## Records from a data collection
--------
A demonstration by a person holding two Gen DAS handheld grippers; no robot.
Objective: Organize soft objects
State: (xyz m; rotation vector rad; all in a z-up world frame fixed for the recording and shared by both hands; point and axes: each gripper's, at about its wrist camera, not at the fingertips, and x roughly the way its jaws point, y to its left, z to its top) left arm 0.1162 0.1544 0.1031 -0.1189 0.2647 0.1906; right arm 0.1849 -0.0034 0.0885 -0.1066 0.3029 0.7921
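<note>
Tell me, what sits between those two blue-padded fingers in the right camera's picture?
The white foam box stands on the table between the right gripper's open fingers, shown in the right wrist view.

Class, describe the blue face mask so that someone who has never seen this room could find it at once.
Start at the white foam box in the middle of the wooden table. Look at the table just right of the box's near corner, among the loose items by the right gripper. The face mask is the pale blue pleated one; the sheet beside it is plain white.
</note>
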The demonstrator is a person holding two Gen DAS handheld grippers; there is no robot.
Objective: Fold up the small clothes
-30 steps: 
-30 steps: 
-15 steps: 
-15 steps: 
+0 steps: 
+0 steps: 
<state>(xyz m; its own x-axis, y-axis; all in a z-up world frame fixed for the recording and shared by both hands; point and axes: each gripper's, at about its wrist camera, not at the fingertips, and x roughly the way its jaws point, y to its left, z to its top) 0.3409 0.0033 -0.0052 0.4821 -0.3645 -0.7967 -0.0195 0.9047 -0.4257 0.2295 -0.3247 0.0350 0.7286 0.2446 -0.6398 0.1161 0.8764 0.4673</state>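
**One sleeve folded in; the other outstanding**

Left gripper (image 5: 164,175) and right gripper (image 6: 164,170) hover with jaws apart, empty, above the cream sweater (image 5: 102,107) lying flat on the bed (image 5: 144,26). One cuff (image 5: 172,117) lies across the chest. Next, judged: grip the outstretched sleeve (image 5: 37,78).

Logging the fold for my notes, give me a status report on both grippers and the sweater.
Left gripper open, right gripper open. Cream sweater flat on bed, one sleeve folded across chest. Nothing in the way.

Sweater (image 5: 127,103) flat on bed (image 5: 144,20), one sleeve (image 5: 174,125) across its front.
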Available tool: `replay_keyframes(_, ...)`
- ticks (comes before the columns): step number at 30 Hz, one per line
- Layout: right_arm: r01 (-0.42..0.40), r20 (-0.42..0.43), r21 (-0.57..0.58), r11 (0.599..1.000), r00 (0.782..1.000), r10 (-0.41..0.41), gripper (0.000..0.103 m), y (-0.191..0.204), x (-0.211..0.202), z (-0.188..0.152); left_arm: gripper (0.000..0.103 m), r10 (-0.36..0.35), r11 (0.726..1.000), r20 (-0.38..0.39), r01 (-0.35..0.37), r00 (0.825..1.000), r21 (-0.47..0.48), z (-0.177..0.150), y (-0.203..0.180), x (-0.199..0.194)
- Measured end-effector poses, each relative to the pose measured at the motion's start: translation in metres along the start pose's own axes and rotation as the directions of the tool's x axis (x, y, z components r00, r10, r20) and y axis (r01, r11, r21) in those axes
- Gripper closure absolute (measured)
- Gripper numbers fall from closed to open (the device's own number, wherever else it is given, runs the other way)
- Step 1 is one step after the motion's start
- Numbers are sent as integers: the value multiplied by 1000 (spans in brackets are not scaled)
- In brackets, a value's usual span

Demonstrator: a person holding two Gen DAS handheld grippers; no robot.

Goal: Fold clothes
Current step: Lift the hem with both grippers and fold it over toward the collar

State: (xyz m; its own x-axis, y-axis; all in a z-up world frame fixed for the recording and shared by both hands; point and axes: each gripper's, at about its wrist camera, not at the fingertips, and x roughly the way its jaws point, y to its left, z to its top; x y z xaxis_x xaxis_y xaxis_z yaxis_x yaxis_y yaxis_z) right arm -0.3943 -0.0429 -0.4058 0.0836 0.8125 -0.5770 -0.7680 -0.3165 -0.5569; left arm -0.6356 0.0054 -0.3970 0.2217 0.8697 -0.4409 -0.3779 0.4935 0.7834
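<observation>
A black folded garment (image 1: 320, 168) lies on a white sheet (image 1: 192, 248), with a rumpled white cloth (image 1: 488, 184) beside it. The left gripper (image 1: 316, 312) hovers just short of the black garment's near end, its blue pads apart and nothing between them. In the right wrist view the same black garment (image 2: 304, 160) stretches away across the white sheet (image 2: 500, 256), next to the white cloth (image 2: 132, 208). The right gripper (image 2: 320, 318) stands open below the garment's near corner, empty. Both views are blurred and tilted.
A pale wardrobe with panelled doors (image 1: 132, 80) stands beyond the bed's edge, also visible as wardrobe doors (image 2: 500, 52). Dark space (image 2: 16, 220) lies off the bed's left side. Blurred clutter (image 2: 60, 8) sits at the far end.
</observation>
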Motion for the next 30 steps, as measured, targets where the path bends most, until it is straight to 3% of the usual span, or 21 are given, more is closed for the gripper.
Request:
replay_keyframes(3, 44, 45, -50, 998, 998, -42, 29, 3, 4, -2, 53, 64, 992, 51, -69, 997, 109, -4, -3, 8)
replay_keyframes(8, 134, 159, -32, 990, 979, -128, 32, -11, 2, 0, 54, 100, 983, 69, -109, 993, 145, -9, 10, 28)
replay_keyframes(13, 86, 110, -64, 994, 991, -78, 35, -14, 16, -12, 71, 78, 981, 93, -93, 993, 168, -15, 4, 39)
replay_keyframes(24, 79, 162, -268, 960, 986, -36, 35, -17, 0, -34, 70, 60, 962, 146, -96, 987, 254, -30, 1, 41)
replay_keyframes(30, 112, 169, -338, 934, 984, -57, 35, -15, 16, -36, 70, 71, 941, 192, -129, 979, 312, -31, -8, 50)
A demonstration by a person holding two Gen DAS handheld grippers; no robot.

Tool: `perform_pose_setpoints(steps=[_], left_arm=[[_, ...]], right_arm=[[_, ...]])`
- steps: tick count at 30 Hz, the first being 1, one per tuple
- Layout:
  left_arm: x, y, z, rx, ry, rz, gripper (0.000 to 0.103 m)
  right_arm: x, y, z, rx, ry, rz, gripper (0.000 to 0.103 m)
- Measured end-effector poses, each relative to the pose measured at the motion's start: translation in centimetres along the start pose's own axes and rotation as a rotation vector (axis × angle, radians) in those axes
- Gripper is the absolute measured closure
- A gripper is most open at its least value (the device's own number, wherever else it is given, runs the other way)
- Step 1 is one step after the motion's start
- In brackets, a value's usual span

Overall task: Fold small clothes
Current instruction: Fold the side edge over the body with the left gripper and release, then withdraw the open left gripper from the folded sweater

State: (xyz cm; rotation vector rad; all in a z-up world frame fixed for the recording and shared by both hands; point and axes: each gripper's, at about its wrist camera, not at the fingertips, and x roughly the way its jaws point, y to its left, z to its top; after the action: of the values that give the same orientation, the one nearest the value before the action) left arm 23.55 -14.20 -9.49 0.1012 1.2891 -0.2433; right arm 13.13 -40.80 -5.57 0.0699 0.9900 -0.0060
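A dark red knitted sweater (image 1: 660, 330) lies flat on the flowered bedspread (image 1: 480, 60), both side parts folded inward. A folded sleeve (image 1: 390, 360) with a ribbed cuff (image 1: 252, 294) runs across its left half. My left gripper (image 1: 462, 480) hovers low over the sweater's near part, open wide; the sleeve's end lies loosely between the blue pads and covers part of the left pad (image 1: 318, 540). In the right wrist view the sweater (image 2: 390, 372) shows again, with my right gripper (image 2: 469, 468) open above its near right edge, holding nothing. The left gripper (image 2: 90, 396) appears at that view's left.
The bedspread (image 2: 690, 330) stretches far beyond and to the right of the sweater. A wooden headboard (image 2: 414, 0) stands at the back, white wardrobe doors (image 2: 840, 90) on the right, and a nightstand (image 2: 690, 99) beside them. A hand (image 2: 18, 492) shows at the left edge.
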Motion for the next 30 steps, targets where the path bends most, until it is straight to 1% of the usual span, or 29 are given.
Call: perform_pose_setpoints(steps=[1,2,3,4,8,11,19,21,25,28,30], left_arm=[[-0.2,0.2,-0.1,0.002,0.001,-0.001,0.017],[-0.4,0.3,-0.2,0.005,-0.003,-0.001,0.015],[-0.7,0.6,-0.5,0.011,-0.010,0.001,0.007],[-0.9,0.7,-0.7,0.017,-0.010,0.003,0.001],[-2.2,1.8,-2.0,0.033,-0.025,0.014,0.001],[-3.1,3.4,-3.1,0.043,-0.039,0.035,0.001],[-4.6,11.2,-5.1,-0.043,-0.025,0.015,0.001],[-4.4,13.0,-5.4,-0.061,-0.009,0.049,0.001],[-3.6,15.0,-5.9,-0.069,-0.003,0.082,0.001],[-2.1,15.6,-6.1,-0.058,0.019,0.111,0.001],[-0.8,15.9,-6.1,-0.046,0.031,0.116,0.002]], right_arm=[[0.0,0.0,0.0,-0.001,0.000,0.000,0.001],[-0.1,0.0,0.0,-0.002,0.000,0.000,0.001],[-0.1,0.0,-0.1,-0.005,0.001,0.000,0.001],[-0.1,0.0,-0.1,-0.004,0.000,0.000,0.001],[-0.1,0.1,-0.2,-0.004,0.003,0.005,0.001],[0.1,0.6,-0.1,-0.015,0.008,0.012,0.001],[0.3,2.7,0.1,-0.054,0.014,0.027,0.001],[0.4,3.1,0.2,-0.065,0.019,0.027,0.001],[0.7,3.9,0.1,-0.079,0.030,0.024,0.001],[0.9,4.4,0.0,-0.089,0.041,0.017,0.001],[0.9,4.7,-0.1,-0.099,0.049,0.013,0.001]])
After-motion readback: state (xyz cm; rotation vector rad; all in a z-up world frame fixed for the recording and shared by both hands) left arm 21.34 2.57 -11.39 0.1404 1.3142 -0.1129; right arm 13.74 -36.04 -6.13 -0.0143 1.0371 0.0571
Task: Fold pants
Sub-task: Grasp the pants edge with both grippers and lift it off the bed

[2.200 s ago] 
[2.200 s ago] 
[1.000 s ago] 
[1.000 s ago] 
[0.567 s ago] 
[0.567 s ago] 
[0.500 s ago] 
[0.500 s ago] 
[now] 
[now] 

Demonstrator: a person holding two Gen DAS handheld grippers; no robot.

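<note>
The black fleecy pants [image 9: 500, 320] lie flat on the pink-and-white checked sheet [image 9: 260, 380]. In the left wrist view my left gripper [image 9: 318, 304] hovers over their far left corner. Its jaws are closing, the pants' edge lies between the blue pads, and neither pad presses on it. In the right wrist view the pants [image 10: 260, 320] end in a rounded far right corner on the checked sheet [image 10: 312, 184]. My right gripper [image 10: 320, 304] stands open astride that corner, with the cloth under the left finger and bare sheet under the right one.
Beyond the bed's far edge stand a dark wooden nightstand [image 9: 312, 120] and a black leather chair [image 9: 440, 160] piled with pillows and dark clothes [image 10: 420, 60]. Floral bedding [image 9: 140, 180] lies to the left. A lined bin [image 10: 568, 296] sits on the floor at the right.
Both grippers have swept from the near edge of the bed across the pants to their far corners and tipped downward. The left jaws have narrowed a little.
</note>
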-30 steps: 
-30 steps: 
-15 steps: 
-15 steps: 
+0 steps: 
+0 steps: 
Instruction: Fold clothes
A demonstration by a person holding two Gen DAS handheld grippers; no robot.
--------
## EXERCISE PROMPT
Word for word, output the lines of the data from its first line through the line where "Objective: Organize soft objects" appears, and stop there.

## FINAL ANSWER
A demonstration by a person holding two Gen DAS handheld grippers; no robot.
Objective: Organize soft objects

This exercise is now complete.